Précisément : j’ai appris qu’il y aurait, lors du weekend d’inauguration de l’instrument, un concerto pour piano de Beethoven transcrit pour piano et orgue…
Oui, et le résultat sera très convaincant, j’en suis sûr. J’ai joué plusieurs fois Pelléas et Mélisande de Fauré transcrit à l’orgue ; eh bien, j’ose dire que « La Fileuse » marche mieux à l’orgue qu’à l’orchestre. Je suis en train de transcrire les cinq pièces de Ma Mère l’Oye de Ravel, à partir de la version pour orchestre : il y a des détails, des scintillements qui sont vraiment révélés par l’orgue. Plus tard, pendant ma résidence, je jouerai L’Île des morts de Rachmaninov transcrite par Louis Robilliard.
Il y a la transcription, il y a aussi l’improvisation…
L’improvisation n’a jamais quitté la pratique des organistes. N’oublions pas que la classe d’orgue du Conservatoire de Paris était une classe d’improvisation jusqu’en 1969, date à laquelle on a scindé la classe en deux : improvisation et interprétation. Jusqu’au milieu du XXe siècle, cette classe d’orgue était d’ailleurs une antichambre de la classe de composition, c’est pourquoi un Debussy a été auditeur libre dans la classe de Franck au Conservatoire. Improviser, après tout, c’est faire de la musique de manière instantanée, c’est pour moi l’aspect essentiel de cette pratique. Ensuite, les querelles de styles et genres sont tout à fait secondaires. Pour ma part, je m’amuse autant à faire une improvisation libre qu’à imiter les maîtres anciens ou improviser sur un film. Bien sûr, la principale difficulté réside dans la capacité qu’on possède à se renouveler. Cette pratique faisant appel aux mouvements digitaux, nous sommes parfois doublés par nos reflexes. Mais ce sont les mêmes problèmes qui se posent aux musiciens de Jazz.

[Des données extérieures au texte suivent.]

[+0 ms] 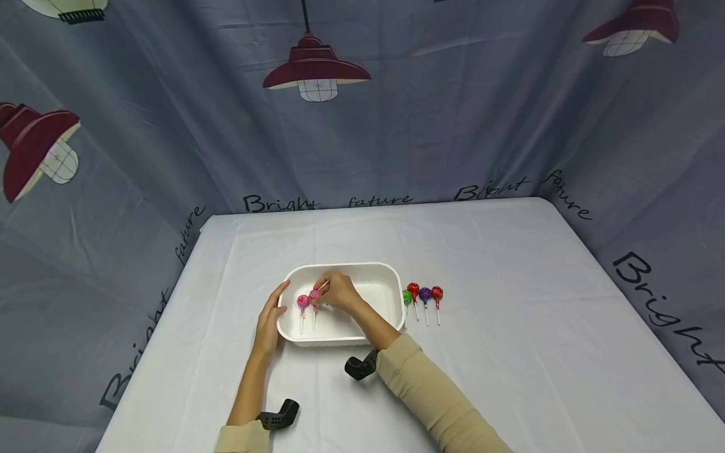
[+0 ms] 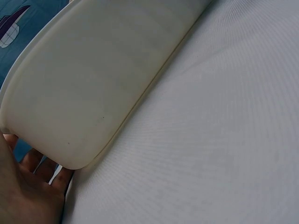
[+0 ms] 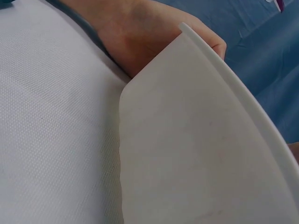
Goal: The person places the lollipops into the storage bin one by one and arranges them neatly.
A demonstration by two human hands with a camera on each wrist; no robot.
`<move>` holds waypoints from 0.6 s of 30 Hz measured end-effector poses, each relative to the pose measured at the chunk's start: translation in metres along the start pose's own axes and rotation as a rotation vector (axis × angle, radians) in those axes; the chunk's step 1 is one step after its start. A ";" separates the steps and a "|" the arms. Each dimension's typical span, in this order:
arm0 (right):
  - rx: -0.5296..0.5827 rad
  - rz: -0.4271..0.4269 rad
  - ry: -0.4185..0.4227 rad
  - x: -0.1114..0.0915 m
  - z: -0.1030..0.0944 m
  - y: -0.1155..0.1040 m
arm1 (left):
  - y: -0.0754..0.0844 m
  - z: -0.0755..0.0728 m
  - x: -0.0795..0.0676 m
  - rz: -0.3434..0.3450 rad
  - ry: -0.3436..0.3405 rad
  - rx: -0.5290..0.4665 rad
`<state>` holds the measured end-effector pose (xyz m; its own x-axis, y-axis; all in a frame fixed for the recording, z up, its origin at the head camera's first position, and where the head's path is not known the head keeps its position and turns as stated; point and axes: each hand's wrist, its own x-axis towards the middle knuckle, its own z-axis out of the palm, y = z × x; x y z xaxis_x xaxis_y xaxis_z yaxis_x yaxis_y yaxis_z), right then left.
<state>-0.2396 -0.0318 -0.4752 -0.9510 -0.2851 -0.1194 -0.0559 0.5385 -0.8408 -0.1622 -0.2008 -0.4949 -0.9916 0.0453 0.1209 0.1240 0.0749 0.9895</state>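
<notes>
A white tray (image 1: 381, 284) stands on the table. My left hand (image 1: 268, 324) holds its left end, the thumb over the rim and the fingers along the outer wall. In the left wrist view this hand (image 2: 35, 191) lies against the tray's rounded corner. Inside the tray, my right hand (image 1: 342, 293) pinches a pink-purple lollipop (image 1: 314, 294) near its head. Beside that one, on its left, a pink lollipop (image 1: 303, 302) lies with its stick towards me. The right wrist view shows mostly the tray's outer wall (image 3: 187, 130), which hides the lollipops.
Just right of the tray, a row of lollipops lies on the white-covered table (image 1: 510, 283): a green one (image 1: 406, 297), a red one (image 1: 413, 288), a purple one (image 1: 425, 294) and another red one (image 1: 437, 293). A grey-blue printed curtain (image 1: 425, 126) surrounds the table.
</notes>
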 end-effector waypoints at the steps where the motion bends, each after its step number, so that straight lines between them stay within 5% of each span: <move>1: -0.006 -0.001 -0.001 0.000 0.000 0.000 | 0.000 0.000 0.000 0.000 -0.002 0.000; 18: -0.029 -0.010 -0.015 0.000 0.001 0.001 | 0.000 0.000 0.000 -0.003 -0.002 -0.010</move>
<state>-0.2397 -0.0320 -0.4761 -0.9457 -0.3023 -0.1196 -0.0740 0.5585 -0.8262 -0.1623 -0.2012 -0.4951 -0.9919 0.0472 0.1177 0.1206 0.0647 0.9906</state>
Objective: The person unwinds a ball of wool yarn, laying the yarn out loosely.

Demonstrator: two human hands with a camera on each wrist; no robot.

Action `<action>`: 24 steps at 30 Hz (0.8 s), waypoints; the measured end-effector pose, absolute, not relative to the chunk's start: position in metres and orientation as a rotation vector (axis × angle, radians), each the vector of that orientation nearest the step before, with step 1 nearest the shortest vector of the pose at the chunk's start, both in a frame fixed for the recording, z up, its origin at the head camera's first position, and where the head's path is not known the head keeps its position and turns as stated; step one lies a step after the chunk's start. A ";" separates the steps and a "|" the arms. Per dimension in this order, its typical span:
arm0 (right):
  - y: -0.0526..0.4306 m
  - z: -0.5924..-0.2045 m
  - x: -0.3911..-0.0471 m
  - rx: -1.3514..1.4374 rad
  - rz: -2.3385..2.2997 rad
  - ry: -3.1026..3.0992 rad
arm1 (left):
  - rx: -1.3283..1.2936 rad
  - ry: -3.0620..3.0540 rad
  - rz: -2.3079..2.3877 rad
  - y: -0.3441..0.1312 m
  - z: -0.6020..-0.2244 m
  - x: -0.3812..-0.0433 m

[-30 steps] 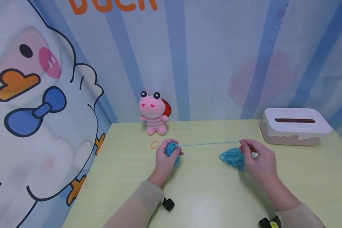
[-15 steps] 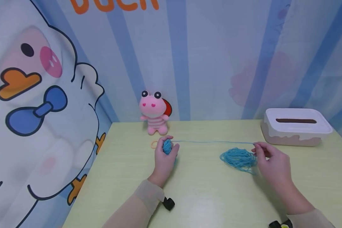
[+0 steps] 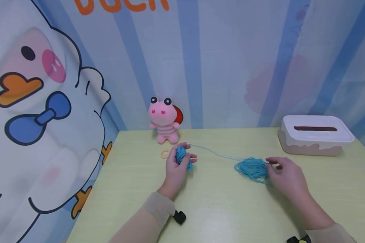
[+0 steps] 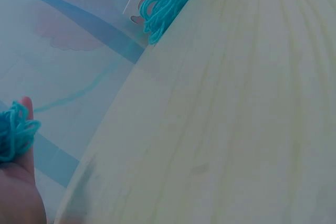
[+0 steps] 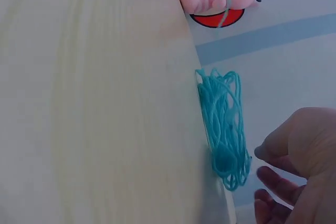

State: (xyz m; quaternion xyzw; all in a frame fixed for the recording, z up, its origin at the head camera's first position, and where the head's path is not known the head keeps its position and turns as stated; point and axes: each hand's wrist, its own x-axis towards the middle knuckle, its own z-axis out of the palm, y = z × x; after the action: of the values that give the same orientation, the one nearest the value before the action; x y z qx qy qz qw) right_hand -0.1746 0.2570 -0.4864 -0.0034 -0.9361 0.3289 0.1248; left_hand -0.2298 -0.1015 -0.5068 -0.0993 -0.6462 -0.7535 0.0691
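Observation:
My left hand [image 3: 174,173] grips a small wound bundle of blue yarn [image 3: 180,154], its fingers and thumb curled round it above the table. From this bundle a slack strand [image 3: 213,152] sags across to a loose, looped skein of the same blue yarn [image 3: 251,168] lying on the table. At the skein's right end is my right hand [image 3: 289,175], fingers bent. In the right wrist view, the thumb and forefinger of that hand stand slightly apart just beside the skein [image 5: 223,124], with no yarn seen between them.
A pink plush toy [image 3: 165,119] with a striped body stands at the table's back edge. In front of it lies a small orange ring [image 3: 165,154]. A white and beige tissue box [image 3: 316,135] sits at the back right, before a printed curtain [image 3: 225,67].
The strand, earlier taut between both hands, now hangs slack. My right hand went outward to the right, let the strand go and came down to the skein; the left hand keeps the bundle.

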 end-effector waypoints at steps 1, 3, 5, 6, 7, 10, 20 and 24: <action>0.253 -0.486 -0.174 0.009 0.966 -2.700 | -0.309 -1.948 -2.269 -0.102 -0.507 -0.230; 0.242 -0.484 -0.175 0.068 0.970 -2.617 | -0.322 -1.964 -2.271 -0.102 -0.508 -0.229; 0.226 -0.482 -0.176 0.152 0.977 -2.532 | -0.330 -1.982 -2.281 -0.102 -0.508 -0.229; 0.218 -0.481 -0.176 0.201 0.979 -2.500 | -0.335 -1.989 -2.289 -0.102 -0.509 -0.229; 0.209 -0.479 -0.177 0.252 0.981 -2.476 | -0.343 -1.990 -2.302 -0.103 -0.509 -0.229; 0.181 -0.476 -0.183 0.391 1.011 -2.477 | -0.387 -1.988 -2.339 -0.104 -0.510 -0.229; 0.109 -0.478 -0.221 0.649 1.240 -2.798 | -0.570 -1.953 -2.349 -0.104 -0.510 -0.227; 0.096 -0.479 -0.228 0.639 1.289 -2.824 | -0.582 -1.959 -2.343 -0.104 -0.508 -0.226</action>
State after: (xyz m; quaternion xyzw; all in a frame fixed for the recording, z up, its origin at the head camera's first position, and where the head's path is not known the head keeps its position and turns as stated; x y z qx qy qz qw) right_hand -0.2281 0.0964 -0.4788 0.2016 -0.8910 0.4066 -0.0141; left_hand -0.2260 -0.1042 -0.5082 -0.1871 -0.6300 -0.7536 0.0165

Qu’aimeriez-vous proposer ou démontrer avec l’orgue de la Maison de la Radio et de la Musique ?
J’aimerais réconcilier le public des concerts symphoniques avec l’orgue, faire évoluer la représentation que l’on se fait parfois de l’orgue. Aujourd’hui avec l’avènement de deux orgues de concert, celui de la Maison de la Radio et de la Musique et celui de la Philharmonie, l’occasion nous est offerte de donner une seconde identité à un instrument qui, pour beaucoup, a vocation à n’être joué que dans les églises. A nous, organistes, de profiter de ce renouveau.